The package contains the following algorithms:
- Secondary Pseudoknot-Free Inverse Design:
- antaRNA
- aRNAque
- GREED-RNA
- IncaRNAtion
- LEARNA
- LibLEARNA
- MCTS (Monte Carlo Tree Search)
- Meta-LEARNA
- Meta-LEARNA-Adapt
- OmniGenome-GA
- RNAInverse
- SAMFEO
- SentRNA
- Secondary Pseudoknotted Inverse Design:
- antaRNA
- aRNAque
- MCTS (Monte Carlo Tree Search)
- Tertiary Inverse Design:
- gRNAde
- RDesign
- RiboDiffusion
| Task | Dataset | Seq. & Struct. Count | Min Length | Max Length | Source |
|---|---|---|---|---|---|
| PK-free | Rfam-Learn-Train | 65000 | 50 | 450 | Runge2019 |
| PK-free | TR0-PKfree | 9815 | 33 | 498 | Singh2019 |
| PK-inc | TR0-PKinc | 999 | 37 | 496 | Singh2019 |
| PK-inc | Pseudobase++ | 251 | 21 | 137 | Kleinkauf2015 |
| Tertiary | RNAsolo | 4025 | 11 | 4455 | Joshi2023 |
| Task | Dataset | Seq. & Struct. Count | Min Length | Max Length | Source |
|---|---|---|---|---|---|
| PK-free | VL0-PKfree | 1193 | 33 | 447 | Singh2019 |
| PK-inc | VL0-PKinc | 107 | 53 | 497 | Singh2019 |
| Tertiary | RNAsolo | 100 | 11 | 714 | Joshi2023 |
| Task | Dataset | Seq. & Struct. Count | Min Length | Max Length | Source |
|---|---|---|---|---|---|
| PK-free | Eterna100-v1 | 100 | 11 | 399 | Singh2019 |
| PK-free | Eterna100-v2 | 100 | 11 | 399 | Koodli2021 |
| PK-free | Rfam-Learn-Test | 100 | 50 | 446 | Runge2019 |
| PK-free | Rfam-Taneda | 29 | 54 | 451 | Taneda2012 |
| PK-free | Rfam-Test | 63 | 35 | 273 | Kleinkauf2015 |
| PK-free | RNA-Strand | 50 | 20 | 98 | Kleinkauf2015 |
| PK-free | TS0-PKfree | 1176 | 27 | 499 | Singh2019 |
| PK-inc | TS0-PKinc | 129 | 22 | 481 | Singh2019 |
| PK-inc | Pseudobase++ | 251 | 21 | 137 | Kleinkauf2015 |
| Tertiary | DAS-Split | 98 | 19 | 159 | Joshi2023 |
| Tertiary | structsim-v2-split | 51 | 21 | 373 | Joshi2023 |
| Tertiary | RNA-Puzzles | 94 | 6 | 256 | Magnus2020RNAPuzzles |
| Tertiary | CASP15 | 122 | 43 | 720 | Elofsson2023CASP15 |
The package contains dockerfiles for each environment that is required to use the algorithms. Please make use of these when using the package!
We provide example code to run the algorithms, each example run uses the following naming convention: [algorithm_name]_run.py
There are two key ways to run RNAInvBench. The recommended way is through docker, however you can also run it through creating your own environment through pyenv or conda.
1. Install RNAInvBench source files.
2. Install docker (if not done so already).
3. Navigate to the project directory.
4. Run docker-compose up --build -d to build the docker container.
Once the docker-container has been fully built, you should see a new container in your docker application.
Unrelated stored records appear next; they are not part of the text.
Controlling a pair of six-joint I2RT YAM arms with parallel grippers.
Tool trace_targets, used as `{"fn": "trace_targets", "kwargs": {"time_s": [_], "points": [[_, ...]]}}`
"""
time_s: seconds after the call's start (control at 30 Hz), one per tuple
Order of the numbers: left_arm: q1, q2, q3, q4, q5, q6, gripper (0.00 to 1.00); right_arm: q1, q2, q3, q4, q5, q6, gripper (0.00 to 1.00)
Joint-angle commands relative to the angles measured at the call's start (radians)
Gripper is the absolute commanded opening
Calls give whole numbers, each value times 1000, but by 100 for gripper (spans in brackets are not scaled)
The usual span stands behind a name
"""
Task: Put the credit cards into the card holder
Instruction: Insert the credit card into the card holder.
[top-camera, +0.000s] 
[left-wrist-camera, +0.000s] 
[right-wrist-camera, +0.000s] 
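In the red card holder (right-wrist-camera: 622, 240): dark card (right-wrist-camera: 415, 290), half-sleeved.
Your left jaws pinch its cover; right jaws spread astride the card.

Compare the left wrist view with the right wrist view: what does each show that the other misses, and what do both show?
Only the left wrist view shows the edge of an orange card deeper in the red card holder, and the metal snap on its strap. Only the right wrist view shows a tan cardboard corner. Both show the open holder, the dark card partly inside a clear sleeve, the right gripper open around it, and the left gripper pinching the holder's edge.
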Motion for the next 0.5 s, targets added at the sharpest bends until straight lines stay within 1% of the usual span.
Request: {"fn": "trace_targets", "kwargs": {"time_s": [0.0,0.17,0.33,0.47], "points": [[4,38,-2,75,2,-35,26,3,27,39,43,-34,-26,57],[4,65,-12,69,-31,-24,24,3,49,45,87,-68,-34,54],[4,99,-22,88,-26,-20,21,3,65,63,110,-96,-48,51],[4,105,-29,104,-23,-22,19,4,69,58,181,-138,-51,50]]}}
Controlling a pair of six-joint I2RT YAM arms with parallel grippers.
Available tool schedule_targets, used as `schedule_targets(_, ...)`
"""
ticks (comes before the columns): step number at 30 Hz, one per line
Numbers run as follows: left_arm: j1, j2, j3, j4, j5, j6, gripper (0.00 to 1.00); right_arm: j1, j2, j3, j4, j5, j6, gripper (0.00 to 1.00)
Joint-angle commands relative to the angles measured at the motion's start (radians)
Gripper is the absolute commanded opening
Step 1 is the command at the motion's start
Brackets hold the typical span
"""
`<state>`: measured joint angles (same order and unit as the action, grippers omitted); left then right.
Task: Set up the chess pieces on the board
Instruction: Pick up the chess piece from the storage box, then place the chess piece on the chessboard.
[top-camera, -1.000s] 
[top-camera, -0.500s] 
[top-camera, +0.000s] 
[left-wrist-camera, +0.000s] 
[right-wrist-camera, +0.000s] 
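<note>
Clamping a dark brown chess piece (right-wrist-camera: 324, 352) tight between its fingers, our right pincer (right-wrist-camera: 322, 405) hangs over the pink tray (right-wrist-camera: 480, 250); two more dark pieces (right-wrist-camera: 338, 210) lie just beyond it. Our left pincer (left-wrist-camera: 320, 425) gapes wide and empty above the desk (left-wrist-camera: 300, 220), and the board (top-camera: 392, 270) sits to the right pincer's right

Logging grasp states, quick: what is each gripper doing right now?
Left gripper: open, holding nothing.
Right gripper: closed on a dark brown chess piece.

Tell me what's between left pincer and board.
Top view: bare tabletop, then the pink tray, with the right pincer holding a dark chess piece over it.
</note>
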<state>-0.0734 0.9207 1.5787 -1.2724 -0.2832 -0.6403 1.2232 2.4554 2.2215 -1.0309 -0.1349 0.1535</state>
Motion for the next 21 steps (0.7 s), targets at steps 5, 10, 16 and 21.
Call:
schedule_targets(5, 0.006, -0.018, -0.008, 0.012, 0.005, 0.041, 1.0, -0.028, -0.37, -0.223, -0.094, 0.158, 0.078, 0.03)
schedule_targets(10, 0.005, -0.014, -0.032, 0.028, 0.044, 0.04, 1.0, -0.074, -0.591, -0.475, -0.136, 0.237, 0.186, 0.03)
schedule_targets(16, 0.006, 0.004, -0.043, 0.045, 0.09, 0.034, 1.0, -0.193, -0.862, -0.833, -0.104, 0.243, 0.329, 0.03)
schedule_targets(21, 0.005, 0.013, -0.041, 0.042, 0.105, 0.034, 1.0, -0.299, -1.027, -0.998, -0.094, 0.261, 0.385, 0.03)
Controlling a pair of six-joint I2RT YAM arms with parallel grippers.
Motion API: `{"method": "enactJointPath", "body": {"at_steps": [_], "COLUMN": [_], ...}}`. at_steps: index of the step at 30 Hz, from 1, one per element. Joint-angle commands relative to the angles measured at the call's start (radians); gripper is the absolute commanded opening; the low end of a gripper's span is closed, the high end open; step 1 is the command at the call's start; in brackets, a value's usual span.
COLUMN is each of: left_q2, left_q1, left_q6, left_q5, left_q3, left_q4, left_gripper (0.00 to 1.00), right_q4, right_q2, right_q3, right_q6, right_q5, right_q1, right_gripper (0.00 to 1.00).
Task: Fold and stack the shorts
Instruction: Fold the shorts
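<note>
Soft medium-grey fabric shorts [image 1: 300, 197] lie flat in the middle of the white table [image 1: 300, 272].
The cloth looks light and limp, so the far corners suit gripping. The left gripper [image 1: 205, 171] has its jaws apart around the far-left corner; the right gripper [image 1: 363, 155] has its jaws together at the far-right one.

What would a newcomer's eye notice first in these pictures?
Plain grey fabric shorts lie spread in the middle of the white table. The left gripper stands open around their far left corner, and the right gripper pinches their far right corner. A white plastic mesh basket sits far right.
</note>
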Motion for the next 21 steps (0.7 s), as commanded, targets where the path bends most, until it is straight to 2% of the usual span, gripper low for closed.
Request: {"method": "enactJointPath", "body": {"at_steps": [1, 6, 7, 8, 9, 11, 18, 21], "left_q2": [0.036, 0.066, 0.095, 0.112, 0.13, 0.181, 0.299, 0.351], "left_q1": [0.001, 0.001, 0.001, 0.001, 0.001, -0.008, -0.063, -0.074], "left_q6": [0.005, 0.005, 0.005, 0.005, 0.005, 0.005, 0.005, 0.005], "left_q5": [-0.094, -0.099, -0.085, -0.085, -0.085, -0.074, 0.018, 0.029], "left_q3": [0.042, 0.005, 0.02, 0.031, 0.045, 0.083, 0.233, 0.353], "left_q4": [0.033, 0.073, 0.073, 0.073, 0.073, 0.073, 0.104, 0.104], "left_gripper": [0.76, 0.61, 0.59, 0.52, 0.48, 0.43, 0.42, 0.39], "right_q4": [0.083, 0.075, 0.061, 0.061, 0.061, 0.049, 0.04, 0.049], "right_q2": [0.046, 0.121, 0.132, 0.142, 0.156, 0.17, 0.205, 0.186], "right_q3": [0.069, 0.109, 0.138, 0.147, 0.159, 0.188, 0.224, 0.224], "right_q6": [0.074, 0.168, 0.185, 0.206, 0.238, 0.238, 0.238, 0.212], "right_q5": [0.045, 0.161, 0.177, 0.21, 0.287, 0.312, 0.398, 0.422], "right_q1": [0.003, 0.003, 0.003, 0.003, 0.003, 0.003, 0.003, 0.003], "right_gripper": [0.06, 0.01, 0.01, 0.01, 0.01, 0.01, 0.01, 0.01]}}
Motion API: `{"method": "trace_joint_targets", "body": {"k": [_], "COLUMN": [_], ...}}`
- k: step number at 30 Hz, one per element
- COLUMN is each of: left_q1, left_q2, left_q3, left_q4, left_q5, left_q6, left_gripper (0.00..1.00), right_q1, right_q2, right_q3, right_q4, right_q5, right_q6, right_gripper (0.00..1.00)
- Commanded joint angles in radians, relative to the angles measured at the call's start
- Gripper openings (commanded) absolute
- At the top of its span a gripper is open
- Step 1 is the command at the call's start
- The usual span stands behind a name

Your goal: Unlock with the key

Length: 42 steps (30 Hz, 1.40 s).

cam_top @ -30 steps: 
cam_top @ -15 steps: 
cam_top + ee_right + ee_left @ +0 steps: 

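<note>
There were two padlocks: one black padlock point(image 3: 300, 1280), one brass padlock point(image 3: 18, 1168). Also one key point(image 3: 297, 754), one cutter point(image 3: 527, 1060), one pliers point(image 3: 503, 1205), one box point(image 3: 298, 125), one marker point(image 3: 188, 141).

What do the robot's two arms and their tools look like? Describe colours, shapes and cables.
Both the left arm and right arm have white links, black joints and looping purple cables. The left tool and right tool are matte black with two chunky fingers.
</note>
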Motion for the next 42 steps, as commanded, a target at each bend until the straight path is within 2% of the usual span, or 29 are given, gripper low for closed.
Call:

You can then use the following commands to run the example main.py scripts provided:NOTE: RL represents the particular docker container to use, you will need to choose between rl, optim and antarna.
NOTE2: rnainvbench-main-rl-1 represents the name of the RL docker container, your name may differ - you should check the docker application for your own unique name.
docker exec -it $(docker-compose ps -q rl) rnainvbench-main-rl-1 python /app/rl_design_algos/main.py
In each of the rl_design_algos, rna_design_algorithms and Tertiary_Design folders, an environment.yml file is provided. To run the algorithms within these folders, you need to install this environment.yml file.
Run conda env create -f environment.yml to install the environment.
To run the code afterwards, you simply need to use the main.py file provided within each of the folders.